Rechtliche Beurteilung

[1] 1. Soweit der Beklagte erstmals in der Revision die sachliche Unzuständigkeit des angerufenen Gerichts geltend macht, ist er darauf zu verweisen, dass eine Unzuständigkeit des angerufenen Gerichts gemäß § 38 Abs 1 ASGG iVm § 104 Abs 1 JN heilt, wenn die qualifiziert (§ 40 Abs 1 ASGG) vertretene beklagte Partei in der Sache vorgebracht oder mündlich verhandelt hat, ohne die Einrede der Unzuständigkeit zu erheben. Die behauptete Nichtigkeit liegt daher nicht vor.

[2] 2. Die Beweiswürdigung der Tatsacheninstanzen kann vor dem Obersten Gerichtshof als reine Rechtsinstanz (RS0123663 [T2]) nicht mehr bekämpft werden (vgl RS0042903 [T5, T7, T10]). Die Feststellung, dass der Kläger Urkunden im Wissen um ihre Unrichtigkeit unterfertigte und dem Beklagten dies auch bekannt war, kann daher vor dem Obersten Gerichtshof auch nicht unter Hinweis auf § 914 ABGB angefochten werden.

[3] 3. Soweit der Beklagte damit argumentiert, dass das Mietverhältnis vor dem Dienstverhältnis begründet wurde, geht er nicht vom festgestellten Sachverhalt aus, nach dem der Kläger dem Beklagten „im Rahmen des Dienstverhältnisses“ ein Zimmer zur Verfügung stellte.

[4] 4. Die Beurteilung einer Wohnung als Dienstwohnung iSd § 1 Abs 2 Z 2 MRG als mittelbare Werks-(Dienst-)Wohnung setzt zwei gesonderte Verträge voraus, von denen der Dienstvertrag im Vordergrund steht, der Anlass (Geschäftsgrundlage) des Bestandvertrags sein muss. Dabei muss der Vermieter nicht unbedingt der Arbeitgeber sein, sondern kann auch ein Dritter sein, sofern zwischen Arbeitgeber und Wohnungsgeber ein besonderes Rechtsverhältnis besteht, das jenem einen maßgeblichen Einfluss auf die Wohnungsvergabe sichert (RS0069651).

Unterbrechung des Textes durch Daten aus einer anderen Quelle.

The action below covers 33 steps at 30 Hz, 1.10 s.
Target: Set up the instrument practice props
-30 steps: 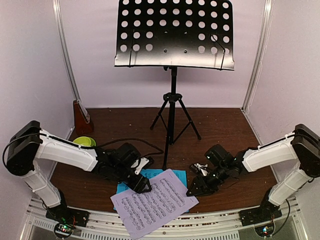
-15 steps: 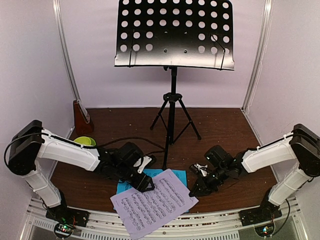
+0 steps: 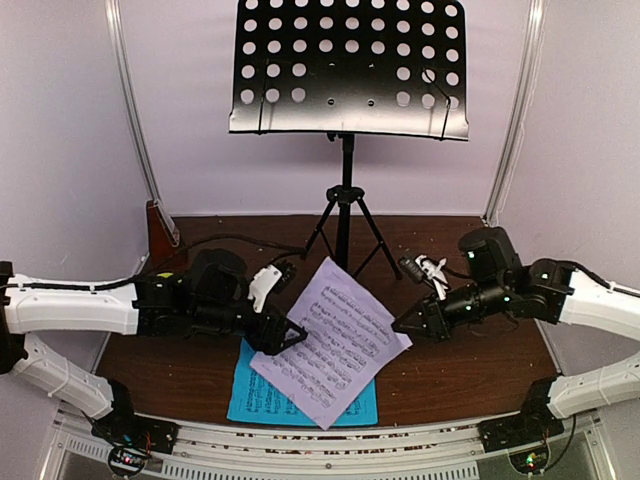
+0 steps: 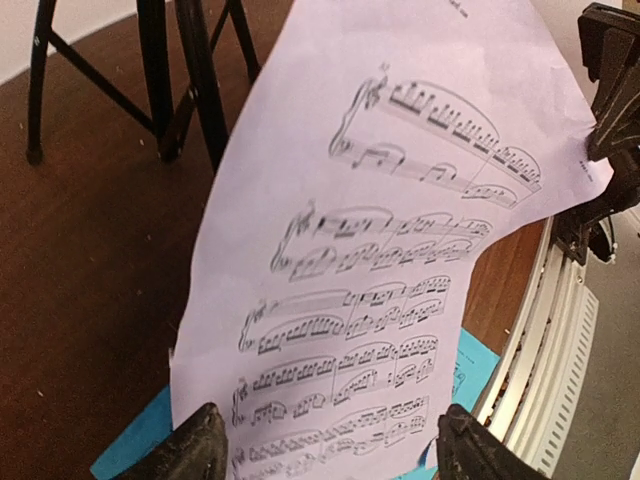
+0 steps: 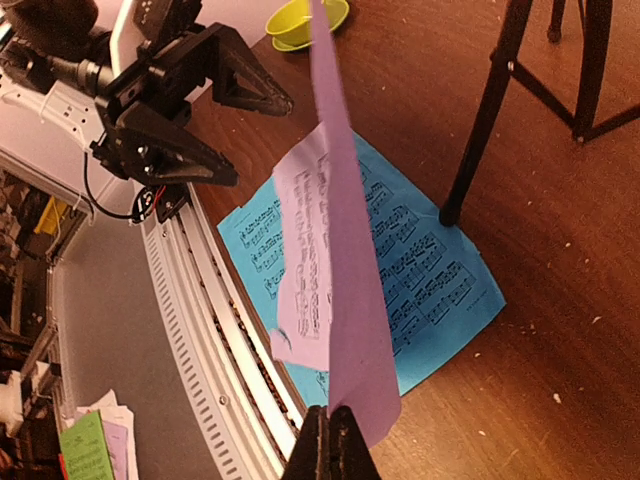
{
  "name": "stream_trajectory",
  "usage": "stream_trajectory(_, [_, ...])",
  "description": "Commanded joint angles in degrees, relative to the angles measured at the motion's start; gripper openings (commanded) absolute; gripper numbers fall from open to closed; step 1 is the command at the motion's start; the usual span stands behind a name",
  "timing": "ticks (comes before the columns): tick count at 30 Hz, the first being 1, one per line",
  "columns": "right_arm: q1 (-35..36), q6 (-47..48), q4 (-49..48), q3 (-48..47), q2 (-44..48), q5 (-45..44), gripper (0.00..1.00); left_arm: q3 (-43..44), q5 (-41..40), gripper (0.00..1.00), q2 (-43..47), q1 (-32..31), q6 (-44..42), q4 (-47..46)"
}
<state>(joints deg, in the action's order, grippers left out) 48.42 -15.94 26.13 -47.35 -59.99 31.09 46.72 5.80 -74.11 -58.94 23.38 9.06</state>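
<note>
While the white music sheet (image 3: pixel 330 340) is up off the table (image 3: pixel 470 370), it tilts, and its low end hangs over the cyan music sheet (image 3: pixel 250 390). The cyan music sheet lies flat on the brown table, close to the near edge. The right gripper (image 3: pixel 405 325) is pinched tight on the right edge of the white music sheet and holds it up. The left gripper (image 3: pixel 293 335) is at the paper's left edge with its two fingers spread wide. The paper's edge sits between them, but they do not squeeze it. Behind the sheets, the black music stand (image 3: pixel 345 70) stands tall on its tripod. The small brown metronome (image 3: pixel 158 232) stands in the far left corner by the wall. A lime-green bowl (image 5: pixel 305 20) sits near the left arm.
</note>
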Motion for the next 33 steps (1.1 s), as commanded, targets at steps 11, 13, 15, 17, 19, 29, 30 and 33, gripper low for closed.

[5] Dass die Vorinstanzen diesen maßgeblichen Einfluss aufgrund der Personenidentität zwischen dem Geschäftsführer der Arbeitgeberin und dem Vermieter bejahten, ist nicht zu beanstanden.

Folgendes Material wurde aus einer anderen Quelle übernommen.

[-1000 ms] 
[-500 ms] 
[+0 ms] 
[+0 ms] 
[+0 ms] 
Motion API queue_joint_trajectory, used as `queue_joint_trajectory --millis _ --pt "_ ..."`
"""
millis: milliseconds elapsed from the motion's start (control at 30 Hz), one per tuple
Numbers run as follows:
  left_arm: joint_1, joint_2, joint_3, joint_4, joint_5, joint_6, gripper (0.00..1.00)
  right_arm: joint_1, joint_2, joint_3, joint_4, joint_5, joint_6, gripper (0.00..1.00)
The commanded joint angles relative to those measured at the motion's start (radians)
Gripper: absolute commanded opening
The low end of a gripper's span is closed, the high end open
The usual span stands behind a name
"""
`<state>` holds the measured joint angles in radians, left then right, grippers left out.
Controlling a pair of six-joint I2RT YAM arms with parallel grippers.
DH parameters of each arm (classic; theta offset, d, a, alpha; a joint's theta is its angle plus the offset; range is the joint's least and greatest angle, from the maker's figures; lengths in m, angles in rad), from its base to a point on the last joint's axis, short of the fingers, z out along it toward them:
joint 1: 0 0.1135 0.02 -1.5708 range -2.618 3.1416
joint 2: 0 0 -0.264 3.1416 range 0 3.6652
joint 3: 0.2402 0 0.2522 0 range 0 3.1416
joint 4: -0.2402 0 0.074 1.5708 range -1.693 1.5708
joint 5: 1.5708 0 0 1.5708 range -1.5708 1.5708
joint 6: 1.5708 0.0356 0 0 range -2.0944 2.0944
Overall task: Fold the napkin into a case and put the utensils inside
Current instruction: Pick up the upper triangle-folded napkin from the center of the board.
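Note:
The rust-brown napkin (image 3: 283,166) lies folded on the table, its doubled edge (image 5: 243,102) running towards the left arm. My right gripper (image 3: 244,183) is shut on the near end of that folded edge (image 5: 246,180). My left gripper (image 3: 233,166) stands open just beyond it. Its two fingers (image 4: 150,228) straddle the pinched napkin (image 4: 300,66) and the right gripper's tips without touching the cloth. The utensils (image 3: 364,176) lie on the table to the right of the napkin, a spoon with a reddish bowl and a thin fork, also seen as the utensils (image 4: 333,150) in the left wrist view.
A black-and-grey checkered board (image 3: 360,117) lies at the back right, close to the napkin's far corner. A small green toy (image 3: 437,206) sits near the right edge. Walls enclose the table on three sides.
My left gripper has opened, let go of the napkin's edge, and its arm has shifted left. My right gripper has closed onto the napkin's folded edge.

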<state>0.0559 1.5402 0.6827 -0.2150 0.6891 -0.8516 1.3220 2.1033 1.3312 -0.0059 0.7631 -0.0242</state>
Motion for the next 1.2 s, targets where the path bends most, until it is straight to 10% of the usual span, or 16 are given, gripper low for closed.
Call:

[6] 5. Richtig ist, dass die Umwandlung eines von den Bestimmungen des MRG ausgenommenen Benützungsverhältnisses an einer Dienstwohnung in einen nunmehr nach dem MRG geschützten Mietvertrag auch konkludent erfolgen kann (9 ObA 172/97b), davon ist das Berufungsgericht aber ohnehin ausgegangen.

[7] Ob ein bestimmtes Verhalten als konkludente Willenserklärung verstanden werden kann, richtet sich aber immer nach den Umständen des Einzelfalls und kann außer im Falle einer groben Fehlbeurteilung eine wesentliche Rechtsfrage nicht begründen.

[8] Eine solche liegt im konkreten Fall nicht vor. Allein dass die Wohnung nach Auflösung des Dienstverhältnisses dem ehemaligen Dienstnehmer jahrelang belassen wurde, lässt auf den Willen, den Charakter der Wohnung als Dienst-, Werks- oder Betriebswohnung aufzugeben und nunmehr ein Mietverhältnis mit allen seinen einschneidenden Folgewirkungen zu begründen, nicht schließen (vgl RS0014308). Eine Entgeltlichkeit (im konkreten Fall 130 EUR pro Monat) schließt das Vorliegen einer Dienstwohnung nicht aus.

[9] 6. Die Verpflichtung zur Bezahlung eines Benützungsentgelts in der Höhe eines angemessenen Bestandzinses für die Zeit der vertragswidrigen Weiterbenützung beruht auf § 1041 ABGB (vgl RS0019883 [T6, T7]). Der Benützer hat gemäß § 1041 ABGB ein dem verschafften Nutzen angemessenes Entgelt zu entrichten, wobei es in erster Linie nicht etwa auf die Nachteile des Anspruchsberechtigten, sondern auf den Nutzen des Benützers, insbesondere auf die von ihm durch die Benützung der fremden Sache ersparten Auslagen ankommt (RS0019850). Warum davon nicht auch die für ein Bestandobjekt im allgemeinen zu entrichtenden Betriebskosten umfasst sein sollten, führt die Revision durch den bloßen Hinweis auf § 1099 ABGB nicht aus.

[10] Die Vorinstanzen sind im Übrigen entgegen der Revision vom festgestellten Richtwertmietzins, nicht von einem angemessenen Mietzins ausgegangen.

[11] 7. Insgesamt gelingt es dem Beklagten nicht, das Vorliegen einer Rechtsfrage von erheblicher Bedeutung iSd § 502 Abs 1 ZPO aufzuzeigen. Die außerordentliche Revision des Beklagten ist daher zurückzuweisen. Einer weiteren Begründung bedarf diese Zurückweisung nicht (§ 510 Abs 3 Satz 3 ZPO).